Their precious little daughter was…neuro-typical.
Everybody talks about how quickly children grow up. But their child was surely destined to zoom into hyper-speed in short order. I thought of all the developmental milestones that would whiz by them without their even knowing they existed. They would be like other parents I have known, totally oblivious to the incomprehensible miracles happening in their child day by day.
“Did you see what he just did?” I said excitedly to one dad. “He was holding his sippy cup in his right hand and he crossed the midline with his left to pick up his toy!” The dad shrugged his shoulders and turned back to the game.
“That was impressive,” I remarked to a mom. “She completely understood and carried through with the 3 step instruction you just gave her.” The mom looked back at me blankly.
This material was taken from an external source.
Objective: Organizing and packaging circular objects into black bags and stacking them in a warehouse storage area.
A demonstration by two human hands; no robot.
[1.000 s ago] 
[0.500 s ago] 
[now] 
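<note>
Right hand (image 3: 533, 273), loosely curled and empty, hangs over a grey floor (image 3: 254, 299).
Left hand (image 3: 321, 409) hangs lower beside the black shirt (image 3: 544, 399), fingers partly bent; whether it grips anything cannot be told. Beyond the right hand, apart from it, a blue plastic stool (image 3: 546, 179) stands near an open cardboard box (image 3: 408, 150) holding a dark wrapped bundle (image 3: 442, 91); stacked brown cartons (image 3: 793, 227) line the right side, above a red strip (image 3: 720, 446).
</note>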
Parents of typically developing kids just have no idea what they are missing. They haven’t a clue how amazing it is for little eyes to take in the busy scene in a store, pick out an interesting object, desire to share their find with another person, and point that person in the right direction with an extended finger. They have no concept of the wonderful complexity of motor planning required for a climb up onto the back of the sofa. They have no idea of all the intricate processes that kick into gear to receive a spoken word, evaluate what was said, formulate an appropriate response, translate that desire into intelligible language, and vocalize it in a socially acceptable format.
For some children the milestones just click by at an ever increasing rate. And some parents don’t even know what they’re missing. I feel sorry for parents who miss their child’s astounding and yet daily achievements.